Your goal:
For each line in the data below, write an exact copy.

Dataset extract:

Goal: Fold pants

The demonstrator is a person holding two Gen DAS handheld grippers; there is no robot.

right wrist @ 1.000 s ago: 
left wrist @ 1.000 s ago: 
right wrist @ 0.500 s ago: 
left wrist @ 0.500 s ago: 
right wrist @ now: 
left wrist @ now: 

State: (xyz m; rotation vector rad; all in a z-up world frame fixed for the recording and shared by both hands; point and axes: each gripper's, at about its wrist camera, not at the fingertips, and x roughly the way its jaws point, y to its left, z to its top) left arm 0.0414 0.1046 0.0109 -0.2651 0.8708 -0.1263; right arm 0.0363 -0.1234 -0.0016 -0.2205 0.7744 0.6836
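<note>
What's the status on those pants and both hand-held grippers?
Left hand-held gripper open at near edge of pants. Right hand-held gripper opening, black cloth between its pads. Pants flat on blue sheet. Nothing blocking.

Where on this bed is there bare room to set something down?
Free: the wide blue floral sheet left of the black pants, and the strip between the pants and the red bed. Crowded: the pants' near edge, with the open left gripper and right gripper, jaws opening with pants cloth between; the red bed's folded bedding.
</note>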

Answer area:
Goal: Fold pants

The demonstrator is a person holding two Gen DAS handheld grippers; there is no robot.

right wrist @ 1.000 s ago: 
left wrist @ 1.000 s ago: 
right wrist @ 0.500 s ago: 
left wrist @ 0.500 s ago: 
right wrist @ now: 
left wrist @ now: 

State: (xyz m; rotation vector rad; all in a z-up world frame fixed for the recording and shared by both hands; point and axes: each gripper's, at about its wrist camera, not at the fingertips, and x roughly the way its jaws point, y to its left, z to its top) left arm 0.0414 0.1046 0.0109 -0.2651 0.8708 -0.1263; right arm 0.0363 -0.1234 -0.0016 -0.2205 0.7744 0.6836
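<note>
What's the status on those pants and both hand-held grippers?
Left hand-held gripper open at near edge of pants. Right hand-held gripper opening, black cloth between its pads. Pants flat on blue sheet. Nothing blocking.

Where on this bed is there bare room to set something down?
Free: the wide blue floral sheet left of the black pants, and the strip between the pants and the red bed. Crowded: the pants' near edge, with the open left gripper and right gripper, jaws opening with pants cloth between; the red bed's folded bedding.
</note>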

Here the answer is complete.